La visite des installations effectuée en avril 2003 dans le cadre de l’évaluation des industries extractives de la Banque mondiale (en anglais EIR) n’a pas été très réussie. D’après l’EIR, “L’équipe a dépensé un temps limité à chaque endroit, et n’a pas été en mesure d’interviewer des membres indépendants des communautés, à part quelques-uns qui avaient été choisis par les principales entreprises. Avant la visite, l’équipe disposait de très peu d’informations au sujet des principaux problèmes environnementaux et sociaux [...]”. Néanmoins, le rapport de l’EIR a pu conclure que “les tensions sociales sont prédominantes dans l’île, où des conflits sérieux éclatent parfois entre les riches et les pauvres. La consommation d’alcool a sensiblement augmenté dans la communauté, provoquant une augmentation des délits liés à l’alcoolisme, et d’autres problèmes tels que la multiplication des divorces et la rupture des liens de parenté traditionnels.”

Il est vrai que de nouvelles écoles, des hôpitaux, des moyens de transport, des logements et des plans de développement des ressources humaines ont fait leur apparition. Mais Lihir est devenue un excellent exemple de dépendance de l’industrie: la communauté ne compte que sur la mine comme pourvoyeur des services publics essentiels, et ce lien sera brisé lorsque la mine aura fermé. Malheureusement, il est peu probable que le gouvernement prenne le relais et s’occupe de ces communautés si éloignées.

L’évacuation sous-marine des déchets de la mine aura sans doute des impacts de longue durée sur l’écologie du littoral. La compagnie a déjà reconnu que la décharge dans l’océan est en train d’étouffer des organismes qui habitent les fonds sous-marins. Les insulaires trouvent moins de coquillages et davantage de poissons morts, et se plaignent de démangeaisons. En fait, le déversement de déchets de mine dans l’océan est interdit dans beaucoup de pays, en application de la Convention de Londres sur les dépotoirs marins, dont la Papouasie-Nouvelle-Guinée est l’un des signataires.

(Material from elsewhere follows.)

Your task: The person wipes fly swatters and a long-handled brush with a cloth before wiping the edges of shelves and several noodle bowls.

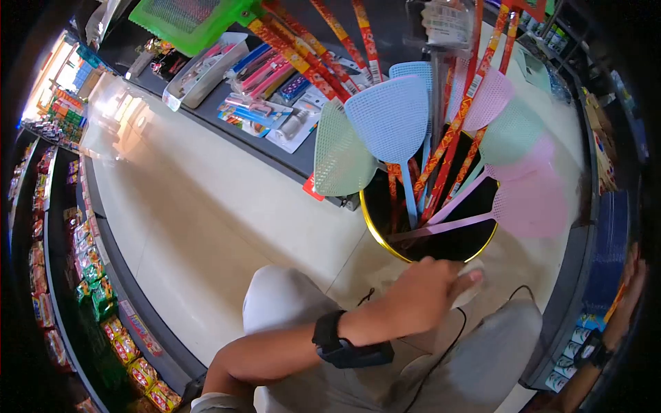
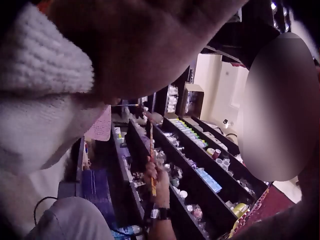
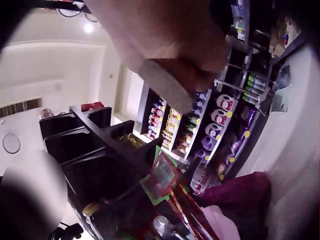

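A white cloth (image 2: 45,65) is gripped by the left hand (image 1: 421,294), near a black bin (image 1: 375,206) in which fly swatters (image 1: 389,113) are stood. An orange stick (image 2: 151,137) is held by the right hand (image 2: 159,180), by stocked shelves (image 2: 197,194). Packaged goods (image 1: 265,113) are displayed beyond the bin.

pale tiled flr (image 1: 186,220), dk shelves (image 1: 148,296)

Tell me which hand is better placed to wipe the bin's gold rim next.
Probably the left hand: it grips a white cloth close by the gold rim. The right hand is farther off, gripping an orange stick.
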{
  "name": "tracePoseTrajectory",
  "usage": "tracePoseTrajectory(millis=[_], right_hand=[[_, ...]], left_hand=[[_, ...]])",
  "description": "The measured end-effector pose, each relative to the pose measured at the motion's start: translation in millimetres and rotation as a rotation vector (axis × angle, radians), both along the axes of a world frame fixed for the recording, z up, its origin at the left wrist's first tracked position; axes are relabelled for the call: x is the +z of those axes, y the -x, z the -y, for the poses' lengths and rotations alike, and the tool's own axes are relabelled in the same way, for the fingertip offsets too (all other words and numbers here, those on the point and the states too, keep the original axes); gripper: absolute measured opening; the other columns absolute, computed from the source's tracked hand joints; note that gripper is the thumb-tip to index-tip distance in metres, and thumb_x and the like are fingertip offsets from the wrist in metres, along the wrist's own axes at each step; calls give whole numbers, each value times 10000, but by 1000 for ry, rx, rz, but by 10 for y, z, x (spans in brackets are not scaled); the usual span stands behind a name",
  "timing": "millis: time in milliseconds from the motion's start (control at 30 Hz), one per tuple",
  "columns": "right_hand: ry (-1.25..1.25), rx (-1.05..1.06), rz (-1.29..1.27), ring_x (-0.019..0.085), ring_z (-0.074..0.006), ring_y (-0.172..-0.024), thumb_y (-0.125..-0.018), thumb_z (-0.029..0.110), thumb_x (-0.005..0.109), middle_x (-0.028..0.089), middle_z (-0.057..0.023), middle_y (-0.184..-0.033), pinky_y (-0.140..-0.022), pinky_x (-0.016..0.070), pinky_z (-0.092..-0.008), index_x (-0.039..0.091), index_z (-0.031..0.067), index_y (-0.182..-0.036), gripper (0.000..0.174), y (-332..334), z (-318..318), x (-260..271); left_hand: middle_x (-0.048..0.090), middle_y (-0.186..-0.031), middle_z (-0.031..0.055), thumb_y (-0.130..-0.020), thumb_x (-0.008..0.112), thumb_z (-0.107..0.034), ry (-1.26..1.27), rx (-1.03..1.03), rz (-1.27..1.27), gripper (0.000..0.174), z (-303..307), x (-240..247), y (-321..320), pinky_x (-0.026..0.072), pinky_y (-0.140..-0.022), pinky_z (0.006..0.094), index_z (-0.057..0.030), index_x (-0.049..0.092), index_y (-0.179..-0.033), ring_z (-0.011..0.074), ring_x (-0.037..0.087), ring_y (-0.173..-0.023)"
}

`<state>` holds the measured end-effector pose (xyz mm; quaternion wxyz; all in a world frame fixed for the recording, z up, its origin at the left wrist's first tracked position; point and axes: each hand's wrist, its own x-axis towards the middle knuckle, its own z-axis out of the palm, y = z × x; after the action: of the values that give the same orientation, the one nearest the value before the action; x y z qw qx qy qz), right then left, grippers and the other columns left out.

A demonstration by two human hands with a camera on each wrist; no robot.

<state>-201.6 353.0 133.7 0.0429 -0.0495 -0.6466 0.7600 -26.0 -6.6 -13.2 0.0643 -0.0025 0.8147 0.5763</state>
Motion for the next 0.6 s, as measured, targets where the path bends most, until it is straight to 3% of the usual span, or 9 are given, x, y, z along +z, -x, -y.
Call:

Les Lihiriens réclament davantage d’information sur ce qui se passe dans l’île, et veulent une évaluation indépendante des impacts des déchets sur les pêcheries et la mer. La Banque mondiale fait actuellement pression sur le gouvernement du pays pour qu’il change radicalement son code minier. Cela devrait permettre que les habitants de la Papouasie-Nouvelle-Guinée disent ce qu’ils en pensent, et que leurs demandes soient prises en compte.